L’interprétation du Coran

Là est le vrai problème qui a sa source dans le Coran lui-même : c’est le Coran qui contient des versets appelant à la violence contre les juifs et les chrétiens, qui leur impose le statut de dhimmi, qui relègue la femme à un statut inférieur… Le voile est ici certes très symbolique mais somme toute secondaire, il agit comme un effet d’une situation non maîtrisée, mais il n’en est pas la cause. Il est au demeurant paradoxal que l’État veuille, d’un côté, empêcher les femmes de se voiler et, d’un autre, permette qu’elles se dénudent sous nos yeux dans des campagnes publicitaires qui la ramènent au rang de vulgaire objet de plaisir.

Il est enfin absurde, en raison du problème spécifique que pose l’islam, de mettre toutes les religions sur le même plan, d’ignorer le rôle historique du christianisme en Europe et d’avoir une vision quelque peu sectaire de la laïcité en interdisant tout signe religieux dans l’espace public, comme si les religions, a priori suspectes, n’avaient aucune dimension sociale. Faudra-t-il interdire demain aux religieuses de sortir dans la rue en habit ?

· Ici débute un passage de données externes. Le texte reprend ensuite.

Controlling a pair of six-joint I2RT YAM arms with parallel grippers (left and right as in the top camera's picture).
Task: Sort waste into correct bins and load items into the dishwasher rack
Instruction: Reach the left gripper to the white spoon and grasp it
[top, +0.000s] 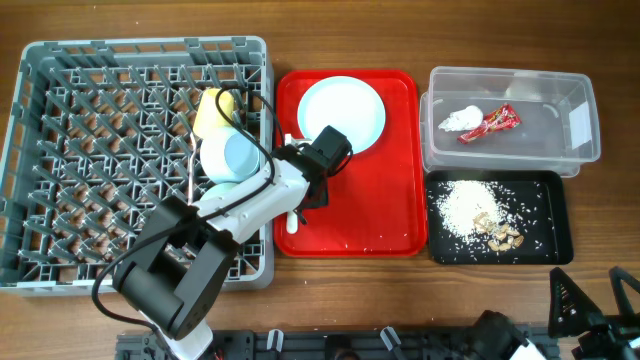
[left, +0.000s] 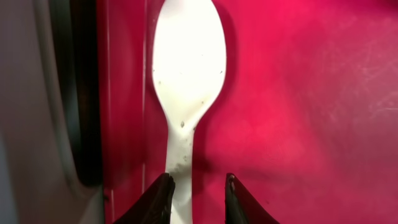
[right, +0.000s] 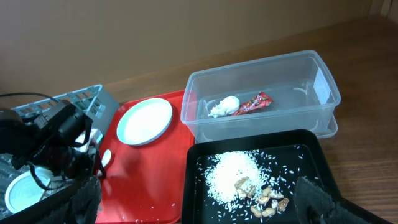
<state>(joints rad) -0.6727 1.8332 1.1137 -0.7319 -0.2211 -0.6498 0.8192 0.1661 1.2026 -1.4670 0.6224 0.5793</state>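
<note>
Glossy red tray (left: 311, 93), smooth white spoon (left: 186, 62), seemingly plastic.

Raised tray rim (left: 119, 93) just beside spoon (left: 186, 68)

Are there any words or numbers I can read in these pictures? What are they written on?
No text can be read in any view.
Wrapper: any print is too small to read.
White sticker on the tub: blank, or too blurred to tell.
Nothing else shows any writing.
</note>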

L’islam est confronté à un problème qui exige des musulmans le courage de voir la réalité en face, sans esquive, et d’affronter la question fondamentale de l’interprétation du Coran, seule façon de réformer leur religion et de lui permettre d’être « intégrable » dans nos sociétés occidentales. Nier les difficultés intrinsèques à l’islam empêche cette réforme nécessaire et n’aide pas les musulmans courageux qui y travaillent.

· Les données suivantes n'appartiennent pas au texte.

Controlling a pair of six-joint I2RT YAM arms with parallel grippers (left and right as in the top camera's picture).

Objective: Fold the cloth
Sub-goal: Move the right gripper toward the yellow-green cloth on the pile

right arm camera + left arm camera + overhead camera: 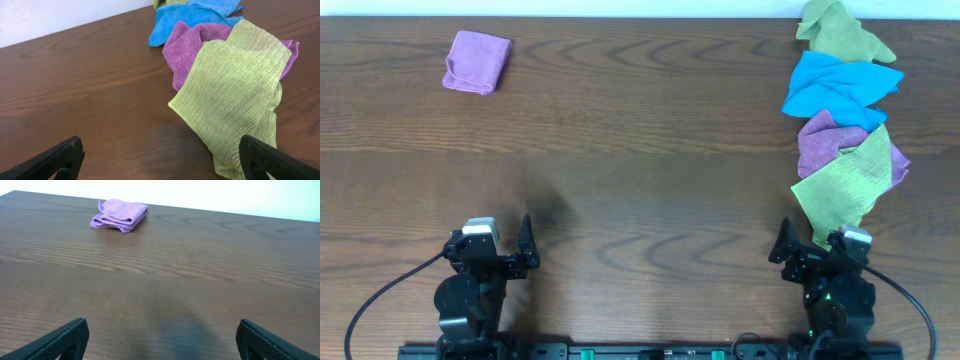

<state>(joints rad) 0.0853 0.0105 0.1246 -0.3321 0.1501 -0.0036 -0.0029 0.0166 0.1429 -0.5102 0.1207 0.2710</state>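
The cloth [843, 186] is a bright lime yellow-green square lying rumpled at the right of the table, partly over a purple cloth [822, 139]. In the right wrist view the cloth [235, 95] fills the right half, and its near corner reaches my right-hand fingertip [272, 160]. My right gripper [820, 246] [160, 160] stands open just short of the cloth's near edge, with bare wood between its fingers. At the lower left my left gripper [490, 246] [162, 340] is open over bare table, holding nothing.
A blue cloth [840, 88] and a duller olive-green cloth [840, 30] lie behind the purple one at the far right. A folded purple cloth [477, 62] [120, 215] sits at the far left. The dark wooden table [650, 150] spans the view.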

Mais cela n’est pas suffisant si nous-mêmes ne nous réformons pas aussi : si nous n’avons à offrir aux musulmans qu’une société matérialiste, consumériste et sans Dieu, reniant ses propres racines, sa culture et déconstruisant un à un tous les repères anthropologiques les plus attestés, alors pourquoi feraient-ils l’effort de se réformer eux-mêmes ?

Christophe Geffroy

(1) En France, la loi réglait le cas de la burqa ou du voile intégral avant même la loi de 2010, puisqu’il est interdit d’avoir le visage masqué dans l’espace public, il suffisait de faire respecter cette loi.
(2) Cf. Annie Laurent, L’islam pour tous ceux qui veulent en parler (mais ne le connaissent pas encore), Artège, 2017.